There’s more to the nut milk bag than its essential role as a filtration device for making homemade nut milk. Surprisingly, the nut milk bag is quite handy and diverse in its applications! Don’t stop at nut milks – get more out of your nut milk bag by using it all around the kitchen. Here’s how.
5 Alternative Ways to Use the Nut Milk Bag
1. Making Juice
You don’t need a juicer to make juice. Sounds impossible, right? Wrong. If you can’t afford a high-quality slow or cold-pressed juicer (which don’t generate heat and thus allow fruits and vegetables to retain their high nutrient contact), use your blender and nut milk bag instead. Into your blender, throw in a high-water containing vegetable, like cucumber or celery, an apple, a lemon (peeled), a handful of greens, and a nob of ginger. Blend until smooth. Use the nut milk bag to squeeze out the juice into a glass or pitcher. The result: makeshift cold-pressed juice!
2. Simmering an Herb Sachet
Some herbs are meant to infuse a dish with their aromatic flavors without leaving a gritty, herby residue. Fresh herbs like thyme, rosemary, and bay leaves, among others are rougher and merely meant to add flavor, not substance. Instead of fishing them out of your next soup or sauce, fill them into a nut milk bag, tie the bag’s top closed, and let the herb-filled bag simmer in the pot, with its top end exposed for easy removal later.

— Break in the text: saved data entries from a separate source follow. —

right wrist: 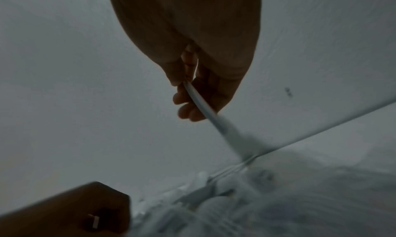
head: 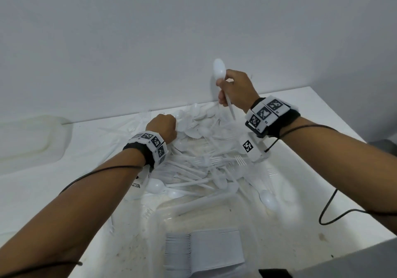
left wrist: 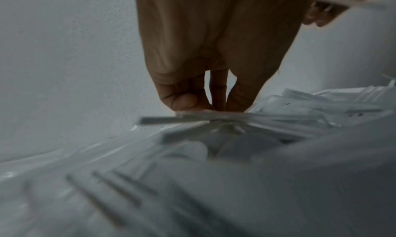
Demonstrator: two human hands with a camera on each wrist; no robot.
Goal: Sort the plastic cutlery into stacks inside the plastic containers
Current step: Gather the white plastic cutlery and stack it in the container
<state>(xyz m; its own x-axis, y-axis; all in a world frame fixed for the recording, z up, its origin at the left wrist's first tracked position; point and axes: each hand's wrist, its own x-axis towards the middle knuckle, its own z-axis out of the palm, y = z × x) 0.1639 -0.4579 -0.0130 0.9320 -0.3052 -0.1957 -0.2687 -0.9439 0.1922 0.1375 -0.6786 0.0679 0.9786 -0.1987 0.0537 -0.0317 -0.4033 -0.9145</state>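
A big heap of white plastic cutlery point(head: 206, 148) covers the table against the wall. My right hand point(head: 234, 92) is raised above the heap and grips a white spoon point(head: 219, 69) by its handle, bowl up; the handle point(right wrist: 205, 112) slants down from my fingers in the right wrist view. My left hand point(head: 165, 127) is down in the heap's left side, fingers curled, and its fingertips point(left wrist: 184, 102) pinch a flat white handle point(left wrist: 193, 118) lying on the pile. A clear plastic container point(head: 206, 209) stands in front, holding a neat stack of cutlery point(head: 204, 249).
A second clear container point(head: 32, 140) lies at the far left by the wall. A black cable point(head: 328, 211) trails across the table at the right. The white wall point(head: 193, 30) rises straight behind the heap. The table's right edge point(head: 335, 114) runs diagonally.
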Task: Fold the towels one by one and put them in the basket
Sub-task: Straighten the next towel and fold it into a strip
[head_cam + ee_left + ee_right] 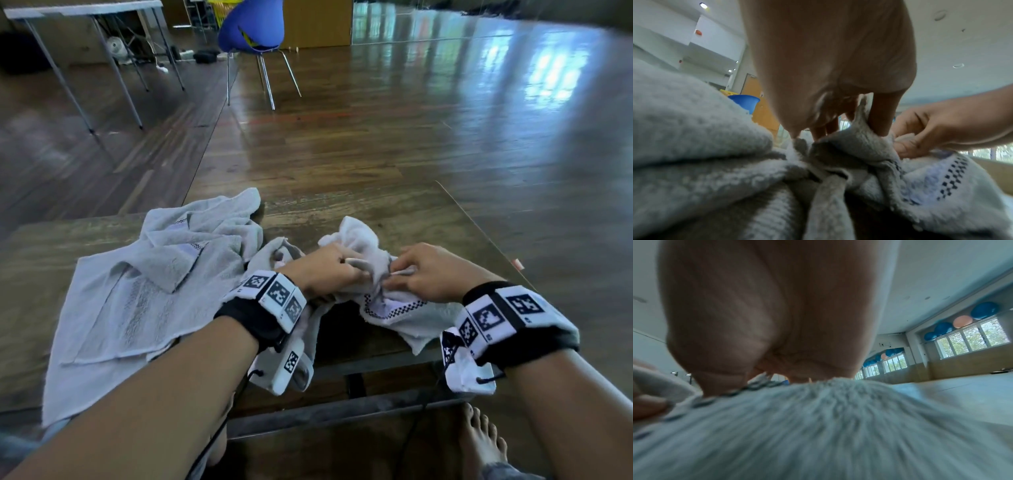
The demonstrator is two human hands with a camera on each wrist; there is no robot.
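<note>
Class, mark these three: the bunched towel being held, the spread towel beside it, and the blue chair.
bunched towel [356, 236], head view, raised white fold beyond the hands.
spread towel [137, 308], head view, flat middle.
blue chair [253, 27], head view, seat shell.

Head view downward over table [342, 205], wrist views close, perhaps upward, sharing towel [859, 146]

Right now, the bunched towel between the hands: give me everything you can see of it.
The bunched towel is white terry cloth with a dark checkered band near one edge. It sits crumpled, not yet folded, on the near part of the wooden table, one end drooping over the near edge. The left hand and right hand both pinch gathered cloth at its middle. To its left it meets the second towel, which lies loosely spread.
</note>
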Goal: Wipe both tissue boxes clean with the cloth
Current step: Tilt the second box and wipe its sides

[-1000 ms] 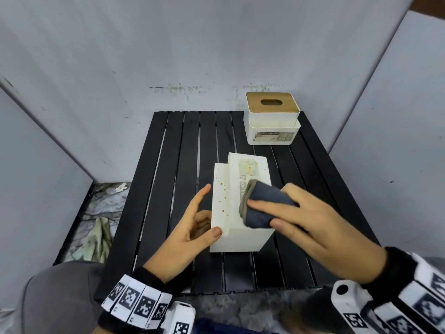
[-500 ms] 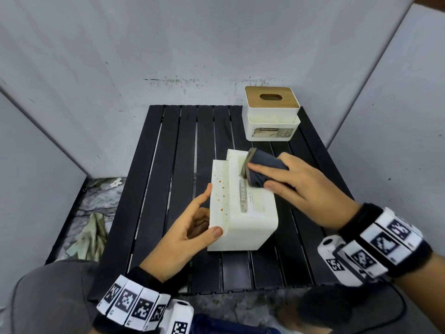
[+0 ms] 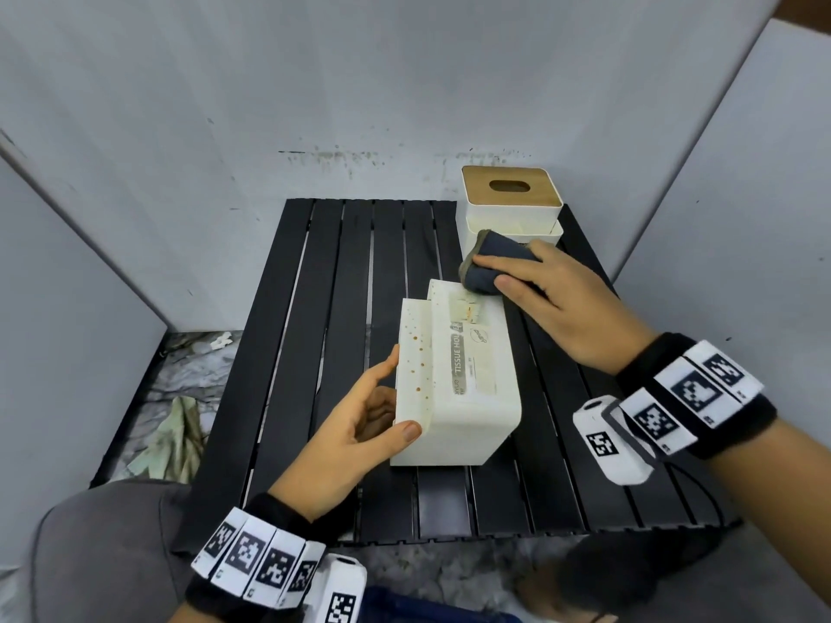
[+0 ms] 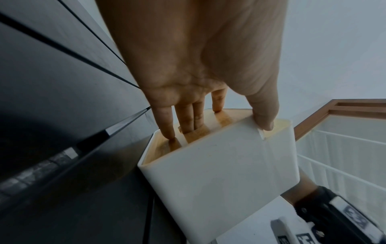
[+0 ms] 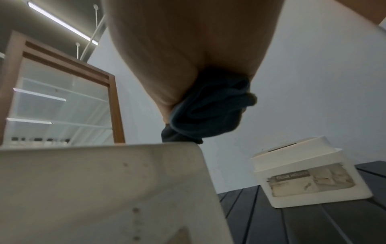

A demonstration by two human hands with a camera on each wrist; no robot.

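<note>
Both hands are busy. The left hand (image 3: 359,424) steadies the near tissue box (image 3: 467,384), which lies on its side on the black slatted table (image 3: 341,281); its straight fingers (image 4: 189,118) reach into the open end while the thumb presses the outer wall. The right hand (image 3: 557,308) grips the bunched dark cloth (image 3: 492,263), which meets the far top edge of that box. Brown specks dot the face just beyond the left thumb, and a yellowish smear sits on the upper face just short of the cloth, so this box seems only partly wiped. Beyond the right hand, close behind the cloth, the second tissue box (image 3: 512,204) with a wooden lid stands upright. Its front label (image 5: 309,183) looks grimy, so its wiping appears not yet done. Less than half of the job looks finished.
</note>
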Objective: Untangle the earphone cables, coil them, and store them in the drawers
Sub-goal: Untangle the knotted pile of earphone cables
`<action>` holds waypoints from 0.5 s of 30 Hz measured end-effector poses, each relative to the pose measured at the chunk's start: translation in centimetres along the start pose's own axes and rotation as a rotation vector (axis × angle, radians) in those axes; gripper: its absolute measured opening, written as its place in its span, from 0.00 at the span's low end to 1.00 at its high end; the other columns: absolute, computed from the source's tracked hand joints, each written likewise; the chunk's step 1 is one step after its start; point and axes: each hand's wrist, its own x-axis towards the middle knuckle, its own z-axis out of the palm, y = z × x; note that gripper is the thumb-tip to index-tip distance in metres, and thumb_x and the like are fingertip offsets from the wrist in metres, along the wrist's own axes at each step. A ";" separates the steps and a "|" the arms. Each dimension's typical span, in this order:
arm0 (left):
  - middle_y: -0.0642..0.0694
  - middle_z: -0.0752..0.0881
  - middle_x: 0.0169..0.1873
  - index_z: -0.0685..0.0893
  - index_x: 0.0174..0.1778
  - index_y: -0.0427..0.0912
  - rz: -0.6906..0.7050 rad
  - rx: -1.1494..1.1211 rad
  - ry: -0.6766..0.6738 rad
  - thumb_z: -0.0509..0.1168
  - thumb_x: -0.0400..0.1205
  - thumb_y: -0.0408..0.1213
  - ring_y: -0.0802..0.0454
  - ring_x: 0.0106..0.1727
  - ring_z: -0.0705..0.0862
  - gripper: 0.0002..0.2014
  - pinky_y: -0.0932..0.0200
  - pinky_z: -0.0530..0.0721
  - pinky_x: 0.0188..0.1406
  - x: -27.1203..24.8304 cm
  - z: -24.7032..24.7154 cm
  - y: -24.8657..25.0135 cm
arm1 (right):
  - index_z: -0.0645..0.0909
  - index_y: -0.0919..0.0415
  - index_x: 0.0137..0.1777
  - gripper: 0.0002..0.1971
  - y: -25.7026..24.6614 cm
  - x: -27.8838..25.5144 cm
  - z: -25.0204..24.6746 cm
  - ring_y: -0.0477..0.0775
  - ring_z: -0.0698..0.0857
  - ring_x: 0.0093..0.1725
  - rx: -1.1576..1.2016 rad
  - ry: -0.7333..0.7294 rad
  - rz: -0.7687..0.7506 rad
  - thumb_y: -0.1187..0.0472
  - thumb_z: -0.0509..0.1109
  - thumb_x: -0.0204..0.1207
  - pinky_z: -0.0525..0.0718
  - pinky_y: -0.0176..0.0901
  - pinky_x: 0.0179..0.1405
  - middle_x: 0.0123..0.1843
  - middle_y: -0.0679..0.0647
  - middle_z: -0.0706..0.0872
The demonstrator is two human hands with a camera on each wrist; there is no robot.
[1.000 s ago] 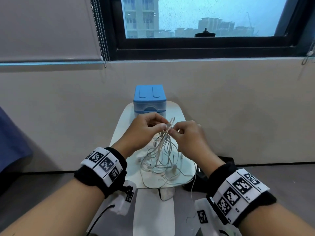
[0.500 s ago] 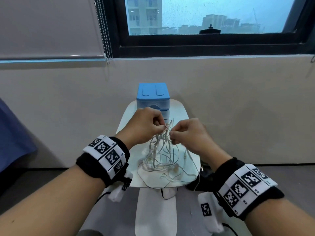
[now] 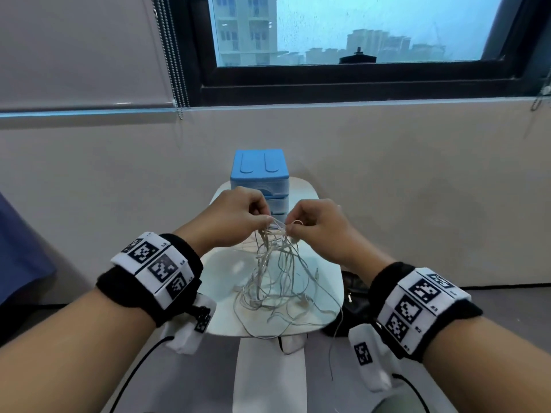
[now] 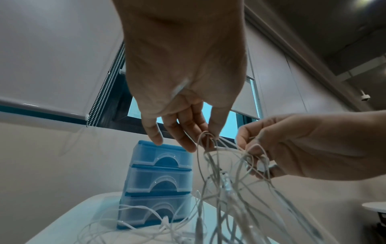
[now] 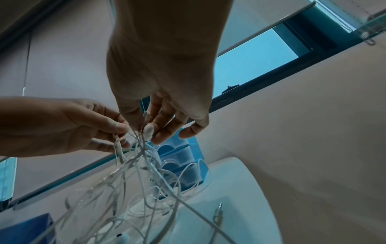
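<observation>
- The left hand [image 3: 235,216] is pinching the top of the tangled white earphone cables [image 3: 277,275] between its thumb and fingertips, with its other fingers hanging loosely extended.
- The right hand [image 3: 319,225] is pinching strands of the same tangle just beside the left hand, its fingers curling around a small loop.
- The cables are hanging from both hands in a bunch, and their lower loops are lying on the white table [image 3: 226,269]; one strand is trailing over the near edge.
- A jack plug [image 5: 218,213] is dangling on its cable above the table.
- The blue three-drawer unit [image 3: 259,177] is standing at the table's far end, behind the hands, with all its drawers closed.
</observation>
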 end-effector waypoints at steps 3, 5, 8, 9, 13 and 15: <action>0.54 0.87 0.30 0.88 0.39 0.46 0.002 0.053 0.083 0.77 0.79 0.38 0.60 0.31 0.82 0.05 0.62 0.76 0.35 0.0 0.4 0.1 | 0.86 0.64 0.39 0.06 0.3 -0.4 -0.2 0.55 0.86 0.34 0.011 0.014 0.026 0.75 0.74 0.71 0.89 0.63 0.49 0.32 0.62 0.89; 0.54 0.87 0.29 0.88 0.37 0.47 0.000 0.073 0.134 0.76 0.78 0.37 0.61 0.30 0.82 0.06 0.68 0.73 0.31 0.0 0.9 0.3 | 0.85 0.66 0.39 0.06 0.2 -0.4 -0.1 0.56 0.85 0.34 0.047 0.007 0.028 0.76 0.74 0.70 0.89 0.64 0.48 0.30 0.59 0.87; 0.53 0.87 0.29 0.86 0.35 0.48 0.031 0.081 0.204 0.75 0.77 0.35 0.59 0.31 0.83 0.06 0.69 0.74 0.30 -0.2 1.6 0.5 | 0.85 0.69 0.39 0.04 -0.1 -0.4 -0.2 0.54 0.86 0.34 0.118 -0.031 0.014 0.76 0.75 0.69 0.89 0.64 0.46 0.32 0.58 0.87; 0.53 0.86 0.29 0.86 0.35 0.48 0.053 0.089 0.226 0.75 0.76 0.35 0.58 0.32 0.83 0.06 0.66 0.76 0.32 -0.2 1.8 0.6 | 0.84 0.69 0.39 0.03 -0.3 -0.4 -0.3 0.54 0.86 0.34 0.149 -0.045 0.009 0.73 0.76 0.68 0.89 0.61 0.45 0.32 0.59 0.88; 0.53 0.85 0.28 0.83 0.36 0.49 0.114 0.123 0.314 0.72 0.77 0.35 0.54 0.34 0.84 0.06 0.52 0.84 0.36 -0.5 2.2 0.2 | 0.81 0.67 0.44 0.04 -1.2 -0.2 -0.8 0.52 0.84 0.30 0.326 -0.046 0.118 0.69 0.71 0.80 0.77 0.35 0.32 0.31 0.58 0.86; 0.53 0.85 0.28 0.84 0.37 0.48 0.120 0.091 0.353 0.72 0.79 0.34 0.54 0.34 0.84 0.07 0.52 0.84 0.36 -0.5 2.2 0.1 | 0.80 0.62 0.49 0.04 -1.6 -0.2 -1.0 0.56 0.82 0.31 0.407 -0.090 0.217 0.65 0.66 0.86 0.71 0.41 0.32 0.31 0.60 0.86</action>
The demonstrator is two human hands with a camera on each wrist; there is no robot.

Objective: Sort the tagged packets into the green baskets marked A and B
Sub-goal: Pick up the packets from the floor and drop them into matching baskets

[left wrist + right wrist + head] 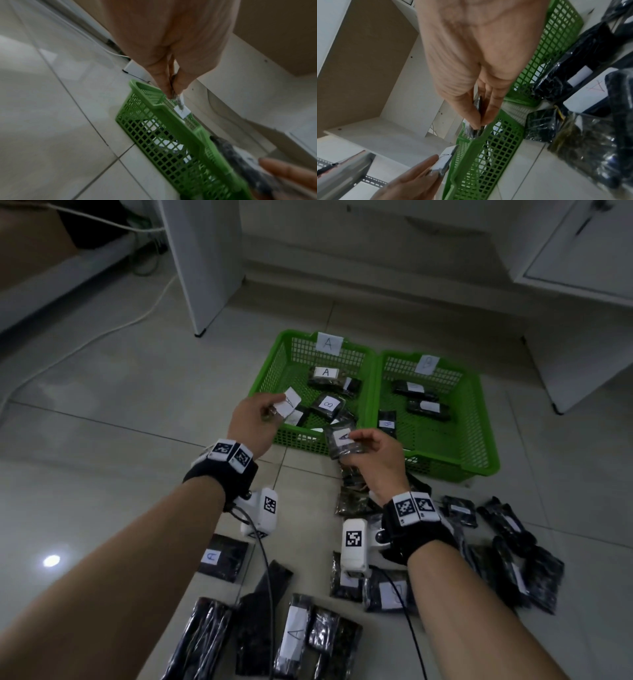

3. Making Cold-Brewed Coffee
You don’t need special cold-brew equipment to achieve cold-brew coffee (and its benefits). In a large container, add twelve-ounces of coarse ground fresh coffee beans. Add in seven cups of water. Stir to moisten all of the ground coffee. Cover the container with the nut milk bag and let the container sit at room temperature for 15 hours. Remove the nut milk bag and use it as a fine mesh sieve into which to pour the mixture, which is collected in a large pitcher. Chill and store for up to two weeks.